Turtle Island and Palestine -  same struggle

The genocide in Palestine is often played off as a  “foreign policy” issue, far removed from us. But, “it is as close as the stolen words of justice on our tongues, the stolen lives mourned in our hearts, and the stolen land beneath our feet.”-Azeezah Kanji. A blatant example of this is Canadian companies exporting weapons, components and military technology to Israel. So-called Canada also buys military technology from Israel and authorizes its import, which was tested in Gaza and the West Bank.

 

Another element that opresses colonized people is the imposition of colonial borders. In the case of Palestine, we can think of the armed border of Gaza or the West Bank. For the Kanien'kehà:ka, borders serve to separate the communities of Kahnawá:ke, Tyindenega, Kanehsatà:ke and Akwesasne, while making Akwesasne, which partially ends up in the so-called United States, one of the most closely watched communities in all of Turtle Island: Kanien’kehà community members often report being profiled, questioned, and detained by border agents with no explanation, or having their property searched and confiscated.This is a well-publicized parallel with life in occupied Palestine.

 

We can see a clear parallel between the continuous colonial violence of removal of Palestinians from their ancestral relationships with wild olive and akoub trees in Gaza and the artificial border that separates the Kanien'kehà:ka of Akwesasne from their material, traditional, inter-generational and cultural link to the St. Lawrence River. Colonial efforts to add a cultural aspect to the genocide are worldwide.

Indigenous peoples from Turtle Island to Palestine have and continue to put their lives on the line to expose and lay bare the injustices and dehumanization caused by colonial domination, as well as to obtain and insure their freedom and safety. As with the liberation movements emerging through solidarity work, they have also shown the possible beauty of a world built on mutual aid. Whenever we hear, feel or repeat that these situations are too “complex” or “unclear” for us to act in solidarity, we are are once again falling into the colonial innocence trap.

“Palestine’s freeing is simultaneously entwined with the freeing of Indigenous and Black people in Turtle Island. To end Palestinian occupation, the bewitched American/Canadian false dream must fall and be replaced by a genuinely decolonial enchanting else. ” - Mohamed Abdou

1. The process of ending a person's legal status as an "Indian" under the Indian Act.

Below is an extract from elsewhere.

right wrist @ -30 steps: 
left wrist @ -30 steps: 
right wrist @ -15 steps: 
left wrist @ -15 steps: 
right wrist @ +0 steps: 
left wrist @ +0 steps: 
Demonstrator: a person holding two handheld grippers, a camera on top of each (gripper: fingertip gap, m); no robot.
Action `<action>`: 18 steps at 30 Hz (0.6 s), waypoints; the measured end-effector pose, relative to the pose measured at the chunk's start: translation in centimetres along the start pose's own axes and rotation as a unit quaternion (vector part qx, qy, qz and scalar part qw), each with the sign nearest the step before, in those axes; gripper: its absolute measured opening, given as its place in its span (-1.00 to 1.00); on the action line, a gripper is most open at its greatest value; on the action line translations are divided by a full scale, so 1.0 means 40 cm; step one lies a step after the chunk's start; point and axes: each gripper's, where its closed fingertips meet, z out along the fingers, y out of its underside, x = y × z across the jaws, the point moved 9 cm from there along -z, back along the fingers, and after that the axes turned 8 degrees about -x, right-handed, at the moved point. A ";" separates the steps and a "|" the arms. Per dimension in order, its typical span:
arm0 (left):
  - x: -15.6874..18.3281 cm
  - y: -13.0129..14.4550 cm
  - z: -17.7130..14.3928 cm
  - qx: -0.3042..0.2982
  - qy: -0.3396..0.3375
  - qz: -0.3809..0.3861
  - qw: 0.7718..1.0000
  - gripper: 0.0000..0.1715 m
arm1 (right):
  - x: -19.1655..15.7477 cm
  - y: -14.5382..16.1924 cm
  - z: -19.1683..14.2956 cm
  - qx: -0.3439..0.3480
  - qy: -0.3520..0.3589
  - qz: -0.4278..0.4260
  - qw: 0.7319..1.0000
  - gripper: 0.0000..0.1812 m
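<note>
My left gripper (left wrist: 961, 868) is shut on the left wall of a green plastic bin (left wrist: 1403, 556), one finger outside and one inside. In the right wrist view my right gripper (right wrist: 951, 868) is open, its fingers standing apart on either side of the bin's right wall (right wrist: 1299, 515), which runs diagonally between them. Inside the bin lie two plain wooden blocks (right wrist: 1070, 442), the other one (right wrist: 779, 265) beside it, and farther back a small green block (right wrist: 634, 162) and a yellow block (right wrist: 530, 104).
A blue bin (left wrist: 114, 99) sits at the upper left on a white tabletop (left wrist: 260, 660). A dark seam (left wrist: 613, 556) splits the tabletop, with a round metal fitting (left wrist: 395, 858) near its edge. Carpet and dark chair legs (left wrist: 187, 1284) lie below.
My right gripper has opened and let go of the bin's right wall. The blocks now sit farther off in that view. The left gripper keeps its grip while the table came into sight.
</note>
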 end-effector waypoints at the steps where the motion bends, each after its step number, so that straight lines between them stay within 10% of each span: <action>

2. Bantustans were territories set aside for Black inhabitants of South Africa and South West Africa (now Namibia) as part of the apartheid policy. The term "Bantustan" is a combination of the Bantu word Bantu, meaning "people", and the Persian word -stan, meaning "land". Source : Kanji, Azeezah. Canada and Israel: Partners in the « Settler Colonial Contract ». Yellowhead Institute. 21 Mai 2021. https://yellowheadinstitute.org/2021/05/21/canada-andisrael-partners-in-the-settler-colonial-contract/

3. Although many Canadians perceived this as a “crisis”, for the Kanienʼkehá꞉ka, “Oka” was only the most recent event in a nearly 300-year struggle to protect their lands from colonial and capitalist development.

4. In 1990, the Kanienʼkehá꞉ka of Kanehsatà:ke erected barricades on a secondary road to prevent the Oka Golf Club from expanding its 9-hole golf course and building luxury condominiums on unceded territory, including a cemetery and pine forest. On July 11, a paramilitary squad from the Sûreté du Québec attacked the peaceful blockade, triggering a 78-day siege, commonly known as the Oka Crisis. Fundamental human rights were violated by the SQ and the Canadian army, with the approval of all levels of government. While the pine forest was saved, the question of Kanehsatà:ke's historic lands was never resolved. The struggle continues.